Unsachgemäße Lagerung ist die häufigste Ursache für Peptidabbau außerhalb des Labors. Lyophilisierte Fläschchen und rekonstituierte Lösungen benötigen eine grundlegend andere Handhabung.
| FORM | TEMP | HALTBARKEIT | HINWEISE |
|---|---|---|---|
| Lyophilisiert (versiegelt) | −20°C ideal | 1-3+ Jahre | Licht/Feuchtigkeit größere Risiken als Wärme kurzfristig |
| Rekonstituiert (Kühlschrank) | 2-8°C | 4-6 Wochen | BAC-Wasser verlängert im Vergleich zu sterilem Wasser |
| Rekonstituiert (gefroren) | −20°C | 3-6 Monate | Gefrier-Auftau-Zyklen bauen schneller ab |
| Raumtemperatur (geöffnet) | 20-25°C | Stunden-Tage | Rekonstituiertes Peptid bei RT baut schnell ab |
Gefrier-Auftau-Zyklen: das verborgene Risiko
Jeder Gefrier-Auftau-Zyklus belastet Peptidbindungen durch die Bildung von Eiskristallen.

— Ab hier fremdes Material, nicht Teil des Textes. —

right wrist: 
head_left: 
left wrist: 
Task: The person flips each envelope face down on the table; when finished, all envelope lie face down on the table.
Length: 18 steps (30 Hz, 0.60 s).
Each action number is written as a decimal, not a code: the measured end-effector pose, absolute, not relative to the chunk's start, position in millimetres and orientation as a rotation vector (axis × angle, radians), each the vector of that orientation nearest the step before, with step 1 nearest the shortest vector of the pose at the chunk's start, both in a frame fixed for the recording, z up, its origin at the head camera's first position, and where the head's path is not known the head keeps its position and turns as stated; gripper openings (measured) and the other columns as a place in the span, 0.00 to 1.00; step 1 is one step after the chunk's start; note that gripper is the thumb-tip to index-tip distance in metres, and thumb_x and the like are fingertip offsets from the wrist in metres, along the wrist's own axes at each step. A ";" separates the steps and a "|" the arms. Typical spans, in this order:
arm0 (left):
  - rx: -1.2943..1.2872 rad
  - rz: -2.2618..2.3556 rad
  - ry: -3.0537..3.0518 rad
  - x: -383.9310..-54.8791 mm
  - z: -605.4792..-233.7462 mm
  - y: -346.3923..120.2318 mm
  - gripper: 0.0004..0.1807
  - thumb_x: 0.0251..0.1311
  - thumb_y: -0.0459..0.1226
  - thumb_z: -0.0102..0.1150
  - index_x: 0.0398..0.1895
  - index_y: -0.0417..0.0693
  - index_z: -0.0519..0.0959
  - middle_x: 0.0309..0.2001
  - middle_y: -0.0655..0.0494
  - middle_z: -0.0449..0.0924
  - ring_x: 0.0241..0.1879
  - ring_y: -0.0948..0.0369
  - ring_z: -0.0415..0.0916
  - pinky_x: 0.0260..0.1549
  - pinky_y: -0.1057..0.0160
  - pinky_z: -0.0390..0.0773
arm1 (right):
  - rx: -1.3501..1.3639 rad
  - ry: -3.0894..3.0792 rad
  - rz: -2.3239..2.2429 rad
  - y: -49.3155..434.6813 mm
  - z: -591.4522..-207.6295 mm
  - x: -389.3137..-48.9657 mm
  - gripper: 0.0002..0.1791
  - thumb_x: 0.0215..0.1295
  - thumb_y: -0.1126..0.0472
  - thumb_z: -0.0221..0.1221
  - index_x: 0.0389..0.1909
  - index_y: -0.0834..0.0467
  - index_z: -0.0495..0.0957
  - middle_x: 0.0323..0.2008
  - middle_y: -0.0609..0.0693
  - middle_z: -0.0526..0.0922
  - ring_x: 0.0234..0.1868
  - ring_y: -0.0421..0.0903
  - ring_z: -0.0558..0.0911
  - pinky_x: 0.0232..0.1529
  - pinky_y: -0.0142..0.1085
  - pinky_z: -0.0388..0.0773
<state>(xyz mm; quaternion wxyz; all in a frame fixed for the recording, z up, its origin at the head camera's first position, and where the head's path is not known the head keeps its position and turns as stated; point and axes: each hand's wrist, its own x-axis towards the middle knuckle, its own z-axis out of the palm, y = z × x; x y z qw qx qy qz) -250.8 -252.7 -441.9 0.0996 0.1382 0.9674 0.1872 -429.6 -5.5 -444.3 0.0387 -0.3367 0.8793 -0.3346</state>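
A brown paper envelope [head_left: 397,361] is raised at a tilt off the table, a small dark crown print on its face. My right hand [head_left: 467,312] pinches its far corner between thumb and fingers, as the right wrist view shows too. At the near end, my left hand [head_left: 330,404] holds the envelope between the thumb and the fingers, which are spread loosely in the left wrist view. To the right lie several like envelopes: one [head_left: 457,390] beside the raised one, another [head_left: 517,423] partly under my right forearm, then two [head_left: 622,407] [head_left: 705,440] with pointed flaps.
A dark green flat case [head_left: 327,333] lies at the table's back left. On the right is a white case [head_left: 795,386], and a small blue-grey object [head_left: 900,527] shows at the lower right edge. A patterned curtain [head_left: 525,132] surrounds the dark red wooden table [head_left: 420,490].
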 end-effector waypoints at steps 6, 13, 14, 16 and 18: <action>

Die meisten Peptide vertragen 3-5 Zyklen, bevor eine messbare Verschlechterung eintritt. Bei großen rekonstituierten Fläschchen sollten Sie eine Aufteilung in kleinere Volumina vor dem Einfrieren erwägen — tauen Sie nur das auf, was Sie benötigen.
Licht- und UV-Abbau
Mehrere Peptide (Melanocortine wie MT-2 und PT-141 sowie einige GHRPs) sind lichtempfindlich. Lagern Sie Fläschchen in der Originalverpackung oder einer dunklen Schublade. Bernsteinfarbene Fläschchen bieten teilweisen Schutz, sind jedoch für stark lichtempfindliche Substanzen bei längerer Lagerung nicht ausreichend.